*EXERCISE DESCRIPTION*: Tally the lines below that hold the string "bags", and give only the tally.

*SOURCE INFORMATION*:
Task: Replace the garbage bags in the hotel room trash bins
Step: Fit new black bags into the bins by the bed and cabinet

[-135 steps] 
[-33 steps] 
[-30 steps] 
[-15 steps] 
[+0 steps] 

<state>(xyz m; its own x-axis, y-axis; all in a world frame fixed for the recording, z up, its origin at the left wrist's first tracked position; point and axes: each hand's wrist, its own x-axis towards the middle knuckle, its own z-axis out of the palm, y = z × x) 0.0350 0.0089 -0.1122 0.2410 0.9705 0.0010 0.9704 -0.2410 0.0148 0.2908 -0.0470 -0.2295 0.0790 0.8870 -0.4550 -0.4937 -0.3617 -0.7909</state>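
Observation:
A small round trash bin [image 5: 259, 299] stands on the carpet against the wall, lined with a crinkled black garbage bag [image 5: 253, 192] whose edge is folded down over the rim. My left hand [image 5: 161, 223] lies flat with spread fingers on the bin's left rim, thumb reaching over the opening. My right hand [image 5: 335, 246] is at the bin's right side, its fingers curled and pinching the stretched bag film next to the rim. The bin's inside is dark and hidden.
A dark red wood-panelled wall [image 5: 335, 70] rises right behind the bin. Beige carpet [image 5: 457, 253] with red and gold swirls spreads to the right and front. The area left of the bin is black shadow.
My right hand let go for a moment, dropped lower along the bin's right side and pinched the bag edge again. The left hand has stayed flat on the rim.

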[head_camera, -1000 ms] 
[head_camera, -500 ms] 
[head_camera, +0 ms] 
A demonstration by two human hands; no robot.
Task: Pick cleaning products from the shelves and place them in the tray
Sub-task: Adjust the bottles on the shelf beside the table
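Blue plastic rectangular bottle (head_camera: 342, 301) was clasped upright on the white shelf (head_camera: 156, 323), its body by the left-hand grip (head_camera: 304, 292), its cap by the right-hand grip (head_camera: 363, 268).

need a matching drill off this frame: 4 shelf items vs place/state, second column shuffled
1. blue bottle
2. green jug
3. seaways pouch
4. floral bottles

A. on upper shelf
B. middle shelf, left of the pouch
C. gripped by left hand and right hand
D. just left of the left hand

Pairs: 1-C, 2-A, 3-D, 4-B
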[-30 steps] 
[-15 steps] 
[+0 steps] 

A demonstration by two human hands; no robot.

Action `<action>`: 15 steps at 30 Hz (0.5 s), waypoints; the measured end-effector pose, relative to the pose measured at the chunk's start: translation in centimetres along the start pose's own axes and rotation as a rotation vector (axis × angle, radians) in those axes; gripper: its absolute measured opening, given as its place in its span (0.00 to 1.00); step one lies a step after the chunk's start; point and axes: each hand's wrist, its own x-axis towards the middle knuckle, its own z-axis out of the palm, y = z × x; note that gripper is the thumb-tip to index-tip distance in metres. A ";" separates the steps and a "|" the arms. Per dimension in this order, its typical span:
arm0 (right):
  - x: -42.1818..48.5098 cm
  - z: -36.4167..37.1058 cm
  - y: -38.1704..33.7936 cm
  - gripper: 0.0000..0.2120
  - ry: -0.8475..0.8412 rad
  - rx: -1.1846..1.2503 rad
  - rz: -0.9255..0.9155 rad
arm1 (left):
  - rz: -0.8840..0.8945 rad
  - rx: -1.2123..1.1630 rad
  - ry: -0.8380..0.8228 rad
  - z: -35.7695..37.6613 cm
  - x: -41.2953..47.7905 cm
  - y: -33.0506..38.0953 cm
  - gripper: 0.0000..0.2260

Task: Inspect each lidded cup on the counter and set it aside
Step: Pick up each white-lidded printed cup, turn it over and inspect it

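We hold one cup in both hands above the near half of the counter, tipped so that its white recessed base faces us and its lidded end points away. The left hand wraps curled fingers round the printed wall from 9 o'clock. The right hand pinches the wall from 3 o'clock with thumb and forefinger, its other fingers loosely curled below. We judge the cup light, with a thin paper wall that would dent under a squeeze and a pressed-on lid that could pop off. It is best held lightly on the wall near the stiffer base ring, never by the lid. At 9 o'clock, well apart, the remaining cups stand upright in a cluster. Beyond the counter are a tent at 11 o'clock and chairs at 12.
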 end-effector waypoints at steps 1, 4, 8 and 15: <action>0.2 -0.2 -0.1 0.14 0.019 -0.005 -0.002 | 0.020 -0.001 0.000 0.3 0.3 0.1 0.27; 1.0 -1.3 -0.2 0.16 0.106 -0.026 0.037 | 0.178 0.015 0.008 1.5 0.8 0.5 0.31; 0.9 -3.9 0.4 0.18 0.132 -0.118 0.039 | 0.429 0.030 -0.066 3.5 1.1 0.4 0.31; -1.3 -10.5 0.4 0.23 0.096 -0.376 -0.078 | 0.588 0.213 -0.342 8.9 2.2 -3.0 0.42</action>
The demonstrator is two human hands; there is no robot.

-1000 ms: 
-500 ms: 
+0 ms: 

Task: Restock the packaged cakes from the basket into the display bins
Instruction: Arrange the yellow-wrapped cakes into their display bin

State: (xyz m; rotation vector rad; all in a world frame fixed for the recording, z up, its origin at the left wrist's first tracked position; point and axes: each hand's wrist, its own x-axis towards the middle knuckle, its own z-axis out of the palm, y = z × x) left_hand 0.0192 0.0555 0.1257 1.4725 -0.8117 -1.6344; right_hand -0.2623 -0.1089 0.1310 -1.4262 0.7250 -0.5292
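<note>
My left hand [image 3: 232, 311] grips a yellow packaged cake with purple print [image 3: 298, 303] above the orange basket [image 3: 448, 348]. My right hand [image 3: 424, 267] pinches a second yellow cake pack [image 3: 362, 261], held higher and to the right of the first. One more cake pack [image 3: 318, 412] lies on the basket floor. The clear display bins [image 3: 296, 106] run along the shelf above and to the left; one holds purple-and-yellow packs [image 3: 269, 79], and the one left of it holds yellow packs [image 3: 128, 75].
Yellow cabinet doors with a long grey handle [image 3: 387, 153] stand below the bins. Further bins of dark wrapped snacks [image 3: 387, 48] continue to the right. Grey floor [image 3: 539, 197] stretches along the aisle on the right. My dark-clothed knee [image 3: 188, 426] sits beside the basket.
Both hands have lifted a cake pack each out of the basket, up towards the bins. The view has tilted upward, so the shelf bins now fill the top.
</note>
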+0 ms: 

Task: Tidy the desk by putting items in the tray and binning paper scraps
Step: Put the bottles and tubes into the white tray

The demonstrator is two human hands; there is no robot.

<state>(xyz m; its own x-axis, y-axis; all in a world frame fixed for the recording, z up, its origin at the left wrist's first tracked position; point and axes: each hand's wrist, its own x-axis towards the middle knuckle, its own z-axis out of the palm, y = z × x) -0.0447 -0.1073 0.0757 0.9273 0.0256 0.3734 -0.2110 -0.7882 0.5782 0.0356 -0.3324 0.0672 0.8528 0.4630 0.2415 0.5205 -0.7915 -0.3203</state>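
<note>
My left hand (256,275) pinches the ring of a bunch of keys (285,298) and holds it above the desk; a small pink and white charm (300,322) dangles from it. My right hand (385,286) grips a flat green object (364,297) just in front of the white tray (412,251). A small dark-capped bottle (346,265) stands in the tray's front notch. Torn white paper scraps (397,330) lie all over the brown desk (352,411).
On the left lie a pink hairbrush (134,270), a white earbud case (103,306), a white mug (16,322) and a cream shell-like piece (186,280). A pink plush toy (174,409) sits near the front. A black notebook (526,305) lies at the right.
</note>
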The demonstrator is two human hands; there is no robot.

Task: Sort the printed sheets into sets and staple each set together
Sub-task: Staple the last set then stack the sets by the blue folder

*WRITTEN ANSWER*: 2